-- The task --
Every line that holds the word "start" needs to be copied from the data below.

-- Provided material --
*** Block opens ***

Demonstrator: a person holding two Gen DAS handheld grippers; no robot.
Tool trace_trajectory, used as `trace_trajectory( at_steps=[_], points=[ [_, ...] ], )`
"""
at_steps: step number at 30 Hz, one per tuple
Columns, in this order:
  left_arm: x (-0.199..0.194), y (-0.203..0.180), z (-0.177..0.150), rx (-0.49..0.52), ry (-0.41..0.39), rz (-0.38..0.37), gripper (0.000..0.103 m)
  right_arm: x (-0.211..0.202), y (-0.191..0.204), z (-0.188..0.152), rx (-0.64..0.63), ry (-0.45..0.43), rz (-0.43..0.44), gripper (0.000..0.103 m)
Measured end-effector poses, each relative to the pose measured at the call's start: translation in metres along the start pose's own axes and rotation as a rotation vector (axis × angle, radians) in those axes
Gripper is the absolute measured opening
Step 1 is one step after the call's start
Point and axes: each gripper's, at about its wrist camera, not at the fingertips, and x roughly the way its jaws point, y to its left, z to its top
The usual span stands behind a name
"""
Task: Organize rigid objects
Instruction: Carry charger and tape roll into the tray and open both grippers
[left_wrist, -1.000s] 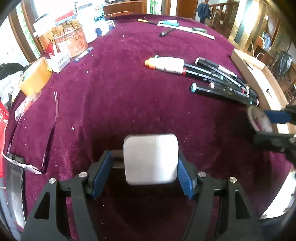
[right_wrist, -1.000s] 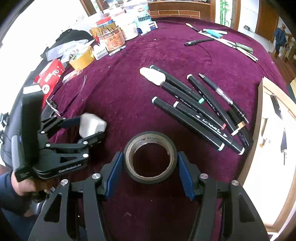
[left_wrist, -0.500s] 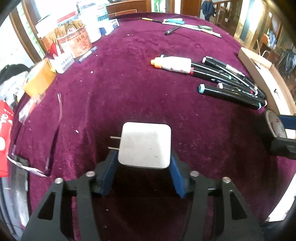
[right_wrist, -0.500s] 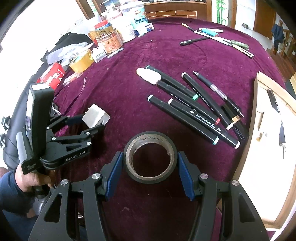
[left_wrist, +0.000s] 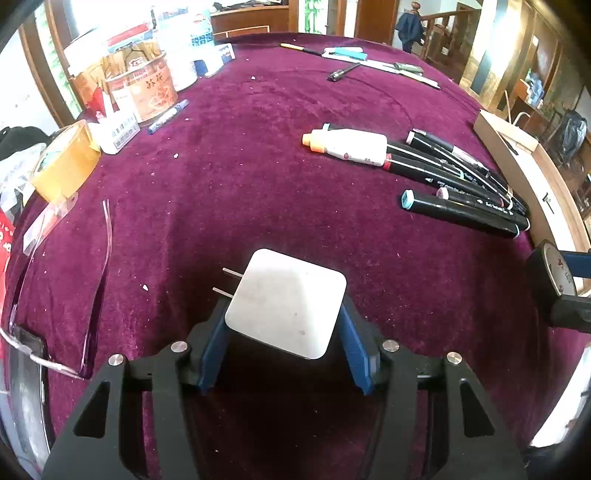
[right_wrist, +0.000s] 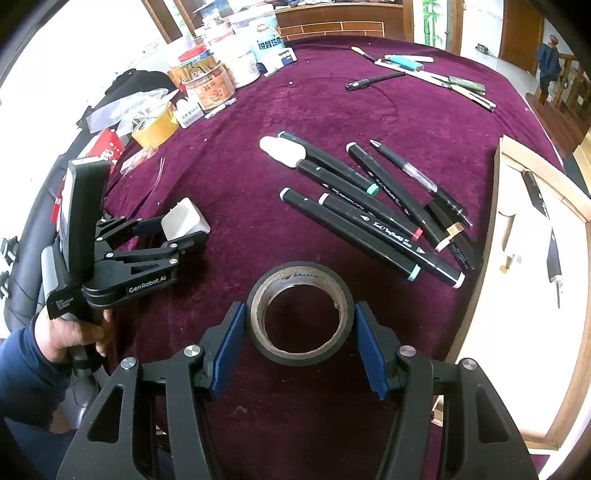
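Pinching a black tape roll (right_wrist: 300, 313) flat between its blue pads, the right gripper (right_wrist: 300, 345) is hovering over the near edge of the purple cloth (right_wrist: 258, 192), fingers pointing away. To its left, the left gripper (right_wrist: 177, 230) is angling in toward the middle, a hand (right_wrist: 75, 332) wrapping its grip, jaws clamping a white charger (left_wrist: 286, 304) with prongs pointing left. Farther off, black markers (right_wrist: 369, 221) and a glue bottle (left_wrist: 349, 147) are lying together at centre right.

On the tablecloth (right_wrist: 258, 184), the markers (right_wrist: 369, 221) lie right of the charger (right_wrist: 183, 221) and beyond the tape roll (right_wrist: 301, 354), the jars (right_wrist: 208, 86) far behind.
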Motion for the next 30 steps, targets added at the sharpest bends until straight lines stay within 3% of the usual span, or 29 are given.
trace_trajectory(
  at_steps=[7,16,22,30],
  points=[
    [-0.020,-0.016,0.005,0.008,-0.041,-0.051,0.055,-0.005,-0.011,0.000,0.028,-0.008,0.000,0.053],
    [-0.050,-0.069,0.030,0.092,-0.085,-0.151,0.055,-0.032,-0.053,-0.007,0.124,-0.060,0.000,0.053],
    [-0.066,-0.129,0.041,0.202,-0.108,-0.220,0.055,-0.060,-0.106,-0.022,0.249,-0.111,-0.044,0.053],
    [-0.071,-0.219,0.046,0.382,-0.107,-0.309,0.055,-0.072,-0.168,-0.050,0.393,-0.103,-0.119,0.053]
  ],
)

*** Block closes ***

-- Task result --
Measured end-effector poses, each relative to the pose measured at the call's start: translation in metres along the start pose's own axes and rotation as a rotation vector (axis × angle, radians) in those axes
Step 1 is one step after the call's start

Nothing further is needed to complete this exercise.